The exclusion of a significant range of ages in a massive star cluster

Stars spend most of their lifetimes on the main sequence in the Hertzsprung--Russell diagram. The extended main-sequence turn-off regions -- containing stars leaving the main sequence after having spent all of the hydrogen in their cores -- found in massive (more than a few tens of thousands of solar masses), intermediate-age (about one to three billion years old) star clusters are usually interpreted as evidence of cluster-internal age spreads of more than 300 million years, although young clusters are thought to quickly lose any remaining star-forming fuel following a period of rapid gas expulsion on timescales of order $10^7$ years. Here we report that the stars beyond the main sequence in the two billion-year-old cluster NGC 1651, characterized by a mass of $\sim 1.7 \times 10^5$ solar masses, can be explained only by a single-age stellar population, even though the cluster has clearly extended main-sequence turn-off region.
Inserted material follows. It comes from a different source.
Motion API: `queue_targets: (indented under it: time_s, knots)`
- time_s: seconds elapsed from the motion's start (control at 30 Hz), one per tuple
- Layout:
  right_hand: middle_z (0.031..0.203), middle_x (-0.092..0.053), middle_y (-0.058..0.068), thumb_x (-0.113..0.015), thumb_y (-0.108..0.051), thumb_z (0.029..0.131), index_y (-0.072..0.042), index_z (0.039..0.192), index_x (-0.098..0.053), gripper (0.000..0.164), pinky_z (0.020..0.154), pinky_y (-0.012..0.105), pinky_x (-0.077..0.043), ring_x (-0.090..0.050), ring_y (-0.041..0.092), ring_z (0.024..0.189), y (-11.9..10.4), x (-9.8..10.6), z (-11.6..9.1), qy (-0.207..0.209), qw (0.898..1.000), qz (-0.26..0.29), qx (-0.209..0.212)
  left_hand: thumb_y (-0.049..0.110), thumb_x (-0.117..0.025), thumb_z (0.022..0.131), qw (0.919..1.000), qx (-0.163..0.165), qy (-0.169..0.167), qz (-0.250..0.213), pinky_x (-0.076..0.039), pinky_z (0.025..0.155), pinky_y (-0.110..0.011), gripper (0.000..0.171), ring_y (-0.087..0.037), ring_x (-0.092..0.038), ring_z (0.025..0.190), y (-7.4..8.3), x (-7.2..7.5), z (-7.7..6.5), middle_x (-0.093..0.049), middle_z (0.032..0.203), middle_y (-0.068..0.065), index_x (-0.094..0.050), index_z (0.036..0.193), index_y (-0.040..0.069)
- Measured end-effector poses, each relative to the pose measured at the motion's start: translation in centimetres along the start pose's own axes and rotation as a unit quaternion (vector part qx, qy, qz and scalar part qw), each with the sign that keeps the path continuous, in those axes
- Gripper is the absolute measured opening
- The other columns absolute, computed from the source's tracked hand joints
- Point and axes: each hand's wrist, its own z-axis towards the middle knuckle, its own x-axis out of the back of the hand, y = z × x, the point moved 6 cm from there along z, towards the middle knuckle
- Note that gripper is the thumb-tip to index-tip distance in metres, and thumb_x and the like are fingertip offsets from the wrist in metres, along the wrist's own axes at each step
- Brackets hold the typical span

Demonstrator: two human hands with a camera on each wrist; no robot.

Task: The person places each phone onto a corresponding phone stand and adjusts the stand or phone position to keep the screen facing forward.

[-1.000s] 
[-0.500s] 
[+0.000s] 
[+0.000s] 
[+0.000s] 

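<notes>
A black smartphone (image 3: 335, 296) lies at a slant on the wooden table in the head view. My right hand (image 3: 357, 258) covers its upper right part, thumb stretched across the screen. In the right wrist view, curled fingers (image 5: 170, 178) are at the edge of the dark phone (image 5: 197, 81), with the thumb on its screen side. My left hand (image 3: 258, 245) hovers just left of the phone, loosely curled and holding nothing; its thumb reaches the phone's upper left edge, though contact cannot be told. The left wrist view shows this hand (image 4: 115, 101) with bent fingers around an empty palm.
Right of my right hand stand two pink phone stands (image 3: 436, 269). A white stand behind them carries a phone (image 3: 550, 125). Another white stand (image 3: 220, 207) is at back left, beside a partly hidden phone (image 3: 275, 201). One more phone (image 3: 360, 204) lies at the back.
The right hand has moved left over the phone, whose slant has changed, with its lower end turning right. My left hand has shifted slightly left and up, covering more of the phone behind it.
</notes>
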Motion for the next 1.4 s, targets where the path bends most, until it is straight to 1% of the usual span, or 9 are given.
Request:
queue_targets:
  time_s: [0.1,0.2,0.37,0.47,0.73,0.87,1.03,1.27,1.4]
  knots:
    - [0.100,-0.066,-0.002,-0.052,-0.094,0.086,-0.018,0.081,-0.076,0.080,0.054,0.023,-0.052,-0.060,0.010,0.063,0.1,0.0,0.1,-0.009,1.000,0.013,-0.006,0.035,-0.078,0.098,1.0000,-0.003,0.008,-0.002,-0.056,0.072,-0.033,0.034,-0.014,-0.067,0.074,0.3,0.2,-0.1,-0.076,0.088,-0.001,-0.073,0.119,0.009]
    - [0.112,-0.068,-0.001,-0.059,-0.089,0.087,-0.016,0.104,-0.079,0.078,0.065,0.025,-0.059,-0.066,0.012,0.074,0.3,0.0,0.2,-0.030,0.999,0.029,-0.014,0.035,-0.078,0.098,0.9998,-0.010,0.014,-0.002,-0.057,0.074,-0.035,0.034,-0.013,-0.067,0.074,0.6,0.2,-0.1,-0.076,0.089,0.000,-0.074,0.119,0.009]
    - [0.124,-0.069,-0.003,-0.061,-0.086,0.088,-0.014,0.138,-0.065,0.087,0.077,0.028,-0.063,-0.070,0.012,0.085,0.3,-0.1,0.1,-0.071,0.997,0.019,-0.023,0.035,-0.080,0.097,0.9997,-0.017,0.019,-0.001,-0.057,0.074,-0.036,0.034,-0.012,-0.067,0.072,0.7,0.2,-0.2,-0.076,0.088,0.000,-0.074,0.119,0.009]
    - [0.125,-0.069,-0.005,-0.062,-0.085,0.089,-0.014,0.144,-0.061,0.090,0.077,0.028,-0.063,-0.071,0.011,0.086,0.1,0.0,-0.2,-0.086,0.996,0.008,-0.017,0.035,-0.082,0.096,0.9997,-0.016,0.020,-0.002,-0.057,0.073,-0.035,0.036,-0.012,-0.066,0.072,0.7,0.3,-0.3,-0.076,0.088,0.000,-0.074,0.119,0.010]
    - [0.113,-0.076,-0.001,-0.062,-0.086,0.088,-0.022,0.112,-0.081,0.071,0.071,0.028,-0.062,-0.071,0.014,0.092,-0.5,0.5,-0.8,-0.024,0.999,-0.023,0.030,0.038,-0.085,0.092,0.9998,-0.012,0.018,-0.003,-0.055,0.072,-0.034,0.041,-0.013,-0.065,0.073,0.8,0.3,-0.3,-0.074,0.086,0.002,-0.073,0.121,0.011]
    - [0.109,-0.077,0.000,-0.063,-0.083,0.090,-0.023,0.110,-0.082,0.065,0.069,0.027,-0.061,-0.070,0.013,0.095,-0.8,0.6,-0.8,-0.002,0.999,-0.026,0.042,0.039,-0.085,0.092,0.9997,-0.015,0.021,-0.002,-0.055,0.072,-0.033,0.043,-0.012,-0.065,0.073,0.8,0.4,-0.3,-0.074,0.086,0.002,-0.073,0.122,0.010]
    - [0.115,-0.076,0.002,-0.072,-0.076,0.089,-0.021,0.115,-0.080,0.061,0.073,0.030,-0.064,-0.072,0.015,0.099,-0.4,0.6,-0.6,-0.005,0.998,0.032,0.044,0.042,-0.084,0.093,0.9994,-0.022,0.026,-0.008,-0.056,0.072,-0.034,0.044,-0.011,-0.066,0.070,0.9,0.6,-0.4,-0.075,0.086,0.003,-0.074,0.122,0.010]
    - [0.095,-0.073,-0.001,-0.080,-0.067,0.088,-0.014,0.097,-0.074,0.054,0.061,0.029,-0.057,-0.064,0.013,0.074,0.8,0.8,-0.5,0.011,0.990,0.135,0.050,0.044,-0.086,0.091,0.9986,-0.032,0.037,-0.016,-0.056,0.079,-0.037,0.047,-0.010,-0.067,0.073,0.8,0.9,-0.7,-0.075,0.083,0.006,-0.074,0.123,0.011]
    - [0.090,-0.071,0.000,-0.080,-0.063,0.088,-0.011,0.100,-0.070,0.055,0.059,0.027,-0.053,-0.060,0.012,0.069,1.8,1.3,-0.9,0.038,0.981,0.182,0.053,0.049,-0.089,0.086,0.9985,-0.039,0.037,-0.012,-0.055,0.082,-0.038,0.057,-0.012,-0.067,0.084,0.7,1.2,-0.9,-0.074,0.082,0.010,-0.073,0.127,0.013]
The most plausible explanation for the extended main-sequence turn-offs invokes the presence of a population of rapidly rotating stars, although the secondary effects of the prolonged stellar lifetimes associated with such a stellar-population mixture are as yet poorly understood. From preliminary analysis of previously obtained data, we find that similar morphologies are apparent in the Hertzsprung--Russell diagrams of at least five additional intermediate-age star clusters, suggesting that an extended main-sequence turn-off does not necessarily imply the presence of a significant cinternal age dispersion.